= Exercise goal =
For this exercise, write out each entry below exactly, omitting the images.

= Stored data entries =
╭──

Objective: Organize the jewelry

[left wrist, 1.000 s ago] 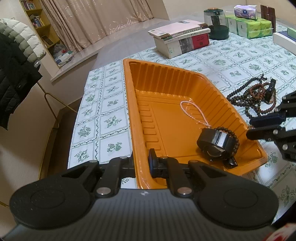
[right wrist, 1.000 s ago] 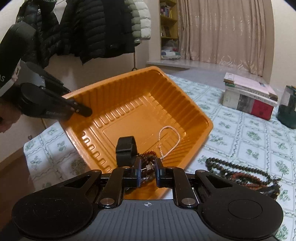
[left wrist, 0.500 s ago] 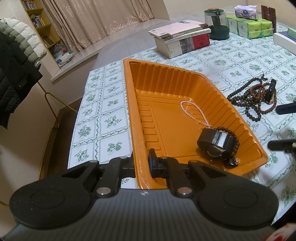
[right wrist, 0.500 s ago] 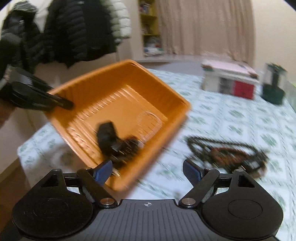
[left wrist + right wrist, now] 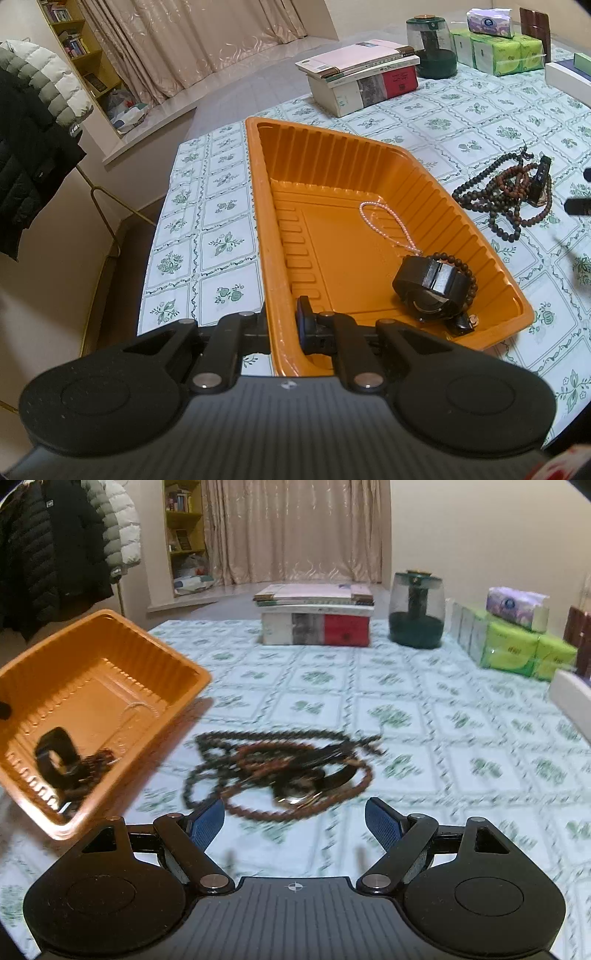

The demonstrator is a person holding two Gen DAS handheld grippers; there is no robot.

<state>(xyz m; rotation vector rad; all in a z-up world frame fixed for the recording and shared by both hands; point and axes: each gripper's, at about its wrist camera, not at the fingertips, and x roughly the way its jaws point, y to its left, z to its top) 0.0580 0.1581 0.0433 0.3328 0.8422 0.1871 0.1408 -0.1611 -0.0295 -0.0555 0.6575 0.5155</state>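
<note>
My left gripper (image 5: pixel 282 325) is shut on the near rim of the orange tray (image 5: pixel 255 206). In the tray lie a black watch (image 5: pixel 430 288), a dark bead bracelet (image 5: pixel 467 273) against it, and a pink bead strand (image 5: pixel 388 225). A tangled pile of dark and brown bead necklaces (image 5: pixel 280 768) lies on the tablecloth to the right of the tray (image 5: pixel 107 614). My right gripper (image 5: pixel 295 819) stands open just short of that pile, nothing between its blue pads. One of its fingers (image 5: pixel 578 205) shows at the right edge of the left wrist view.
A stack of books (image 5: pixel 316 618), a dark green jar (image 5: pixel 415 609) and green tissue packs (image 5: pixel 517 642) stand at the back of the table. A white box (image 5: pixel 569 698) is at the right edge. Jackets (image 5: pixel 29 147) hang beyond the table's left edge.
My right gripper let go of the watch and bracelet in the tray, opened wide and swung right to face the bead pile. The left gripper kept its hold.
</note>
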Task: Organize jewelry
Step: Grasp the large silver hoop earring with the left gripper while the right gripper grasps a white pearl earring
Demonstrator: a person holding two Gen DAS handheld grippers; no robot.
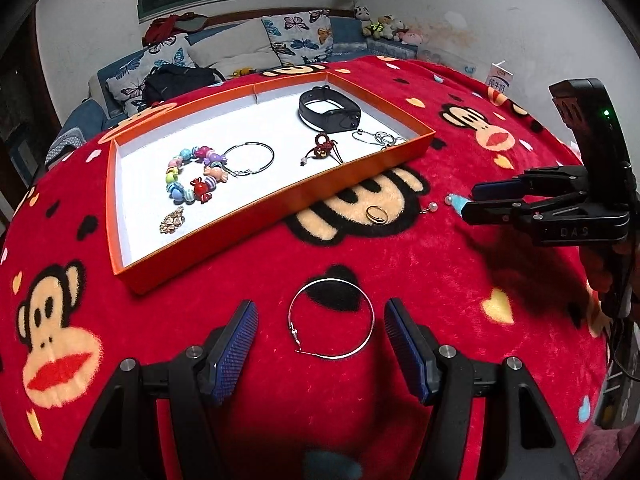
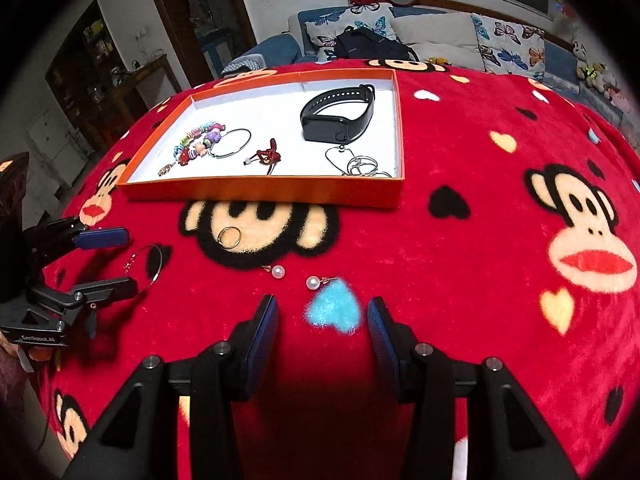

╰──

= Exercise answer =
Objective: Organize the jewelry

[left wrist, 1.000 s ago] 
[right wrist, 1.000 s ago] 
[left wrist, 0.500 s ago] 
[right wrist, 0.500 s ago] 
[left wrist + right wrist, now] 

The demonstrator is a person holding two Gen DAS handheld grippers; there is no robot.

<state>(xyz m; rotation vector rad; all in a z-up world frame fixed for the recording and shared by both hands; point and axes: each gripper's, at about its wrist camera, not at the fingertips, and x roughly the way its jaws point, y to its left, z to its top) 0.0580 0.1581 0.0433 0.3328 0.8422 0.1871 0.1408 -0.1611 -0.0295 -0.0555 0.6575 0.5155</state>
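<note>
My left gripper (image 5: pixel 282 325) is shut on the near rim of the orange tray (image 5: pixel 255 206). In the tray lie a black watch (image 5: pixel 430 288), a dark bead bracelet (image 5: pixel 467 273) against it, and a pink bead strand (image 5: pixel 388 225). A tangled pile of dark and brown bead necklaces (image 5: pixel 280 768) lies on the tablecloth to the right of the tray (image 5: pixel 107 614). My right gripper (image 5: pixel 295 819) stands open just short of that pile, nothing between its blue pads. One of its fingers (image 5: pixel 578 205) shows at the right edge of the left wrist view.
A stack of books (image 5: pixel 316 618), a dark green jar (image 5: pixel 415 609) and green tissue packs (image 5: pixel 517 642) stand at the back of the table. A white box (image 5: pixel 569 698) is at the right edge. Jackets (image 5: pixel 29 147) hang beyond the table's left edge.
My right gripper let go of the watch and bracelet in the tray, opened wide and swung right to face the bead pile. The left gripper kept its hold.
</note>
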Task: Organize jewelry
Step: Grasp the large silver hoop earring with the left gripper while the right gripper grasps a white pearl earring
Demonstrator: a person holding two Gen DAS handheld grippers; no robot.

The exercise has been answered in full.